Frequency analysis is based on the fact that certain letters, and combinations of letters, appear with characteristic frequency in essentially all texts in a particular language. For instance, in the English language E is very common, while X is not. Likewise, ST, NG, TH, and QU are common combinations, while XT, NZ, and QJ are exceedingly uncommon, or "impossible". Given our example of all E's turning into X's, a cyphertext message containing lots of X's already seems to suggest one pair in the substitution mapping.

In practice the use of frequency analysis consists of first counting the frequency of cyphertextletters and then assigning "guessed" plaintext letters to them. Many letters will occur with roughly the same frequency, so a cypher with lots of X's may indeed map X onto E, but could also map X onto A or S which are also very common in English. Thus the cryptanlyst must generally try several combinations of mappings in order to find the correct mapping for these common letters. Once the common letters are 'solved', the technique typically moves on to pairs and other patterns. These often have the advantage of linking less commonly used letters in many cases, filling in the gaps in the candidate mapping table being built. Frequency analysis is extremely effective against the simpler substitution cyphers and will break astonishingly short cyphertexts with ease. This fact which was the basis of Edgar Allan Poe's claim, in his famous newspaper demonstrations in the middle 1800's, that no cypher devised by man could defeat him. Poe was overconfident in his proclamation, however, for polyalphabetic substitution cyphers (invented by Alberti around 1467) do defeat simple frequency analysis attacks, and the electro-mechanical cypher machines of the first half of the 20th century (eg, the Hebern machine, the Enigma, the Japanese Purple machine, the SIGABA, the Typex, ...) were, if properly used, essentially immune to straightforward frequency analysis attack. They were broken using other attacks.

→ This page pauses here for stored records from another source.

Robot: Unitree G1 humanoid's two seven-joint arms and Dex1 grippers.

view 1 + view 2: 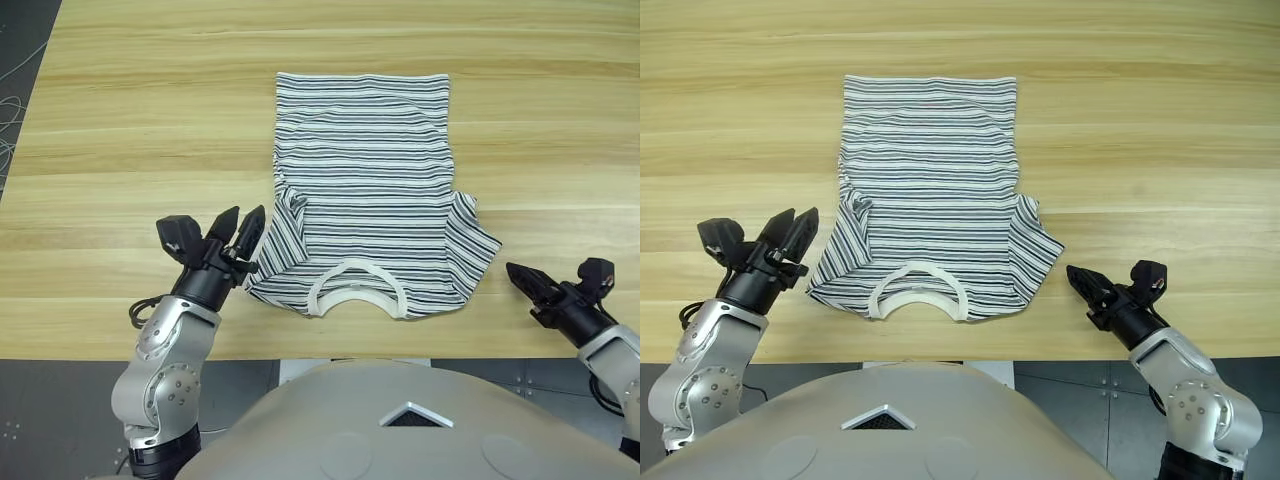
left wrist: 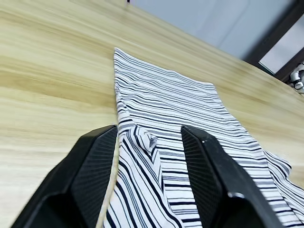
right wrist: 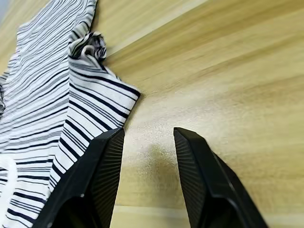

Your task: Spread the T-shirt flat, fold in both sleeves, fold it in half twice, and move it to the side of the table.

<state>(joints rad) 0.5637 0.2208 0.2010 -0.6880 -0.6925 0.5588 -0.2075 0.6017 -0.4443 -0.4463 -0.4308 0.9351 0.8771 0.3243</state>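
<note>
The striped T-shirt (image 1: 365, 170) lies on the wooden table (image 1: 130, 120), near the middle, with its white collar (image 1: 358, 288) at the near edge and its hem on the far side. The body is mostly flat. The left sleeve (image 1: 275, 255) is a little crumpled at the shoulder, and the right sleeve (image 1: 472, 245) spreads outwards.

The left gripper (image 1: 245, 213) is just beside the left sleeve, with its two fingers spread apart; the wrist view shows the sleeve's rumpled fold between them. I cannot tell if they touch the cloth.

The right gripper (image 1: 1072, 270) is to the right of the right sleeve, apart from it, over bare wood. Its fingers are also spread and hold nothing.
</note>
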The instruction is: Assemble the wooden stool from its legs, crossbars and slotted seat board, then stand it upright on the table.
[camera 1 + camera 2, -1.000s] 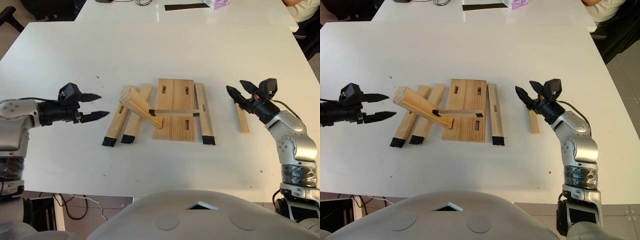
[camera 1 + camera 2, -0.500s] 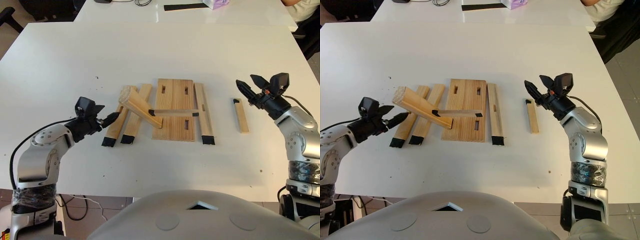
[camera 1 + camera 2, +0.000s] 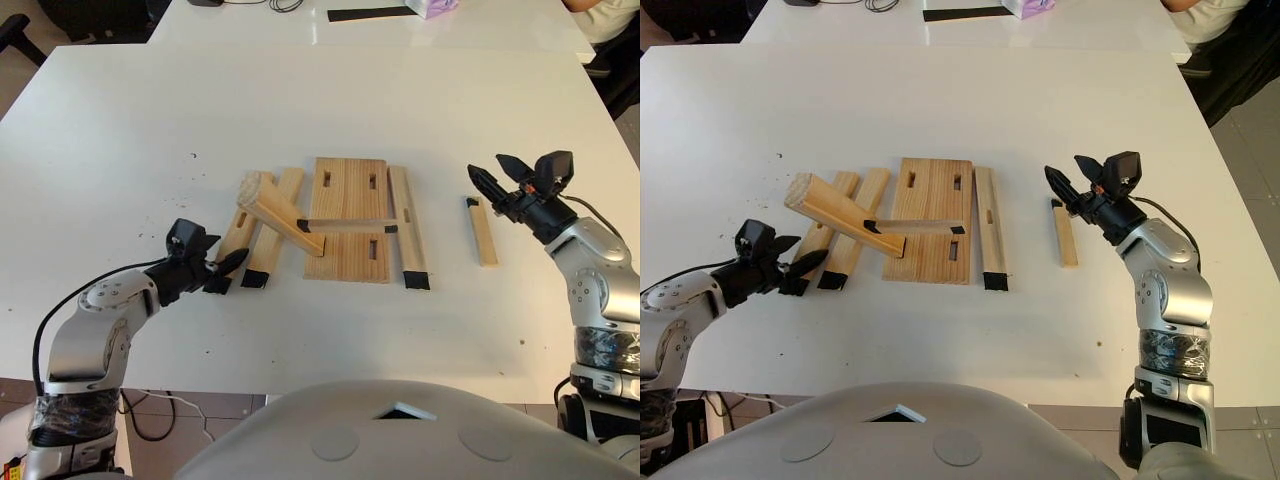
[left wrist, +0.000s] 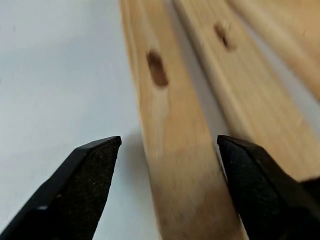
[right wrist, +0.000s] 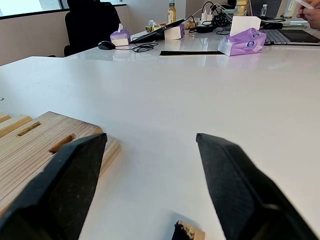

Frequency analysis was first discovered in the Arab world, and is known to have been in use by about 1000 CE. It is thought that close study of the Koran first brought to light that Arabic has a characteristic letter frequency. Its use spread, and was so widely used by European states by the Renaissance that several schemes were invented by cryptographers to defeat it. These included use of several alternatives to the most common letters in otherwise monoalphabetic substitution cyphers (ie, for English, both X and Y might mean E), use of several alphabets -- chosen in assorted, more or less, devious ways (Leon Alberti seems to have been the first to propose this), culminating in such schemes as using only pairs or triplets of plaintext letters as the 'mapping index' to cyphertext letters (eg, the Playfair cipher invented by Charles Wheatstone in the mid 1800s). The disadvantage of all these attempts to defeat frequency counting attacks is that it increases complication of both encyphering and decyphering, leading to mistakes. Famously, a British Foreign Secretary is said to have rejected the Playfair cipher because, even if school boys could learn it as Wheatstone and Playfair had shown, 'our attaches could never learn it!'.

Frequency analysis requires a basic understanding of the language of the plaintext, as well as tenacity and some problem solving skills. During WWII, both the British and Americans recruited codebreakers by placing crossword puzzles in major newspapers and running contests for who could solve them the fastest. Several of the cyphers used by the Axis were breakable using frequency analysis (eg, the 'consular' cyphers used by the Japanese). Mechanical methods of letter statistical analysis (generally IBM card machinery) were first used in WWII. Today, the hard work of letter counting and analysis has been replaced by the tireless speed of the computer, which can carry out this analysis in seconds.

However, modern ciphers are much more complex that the ciphers of WWII, and are immune to simple frequency analysis, and even to advanced statistical methods. The best of them must be attacked using fundamental mathematical methods not based on the peculiarities of the underlying plaintext language. See differential cryptanalysis or linear cryptanalysis as examples of such techniques.

Further reading

Both Poe's The Gold Bug, and Arthur Conan Doyle's Sherlock Holmes tale The Dancing Men, are examples of literary use of frequency analysis to attack simple substitution cyphers. The cypher in the Poe story is encrusted with several deceptive measures, but this is more a literary device than anything significantly cryptographic.

Many introductory books on cryptanalysis, especially those for children, give a reasonable account of frequency analysis, though without much history of the technique and too often with Poe'sque statements of universal applicability. See David Kahn's The Codebreakers for a readable thorough history, or Simon Singh's The Code Book for a briefer, more anecdotal account. Both are reliable (a concern in books about cryptography) and cover more than frequency analysis.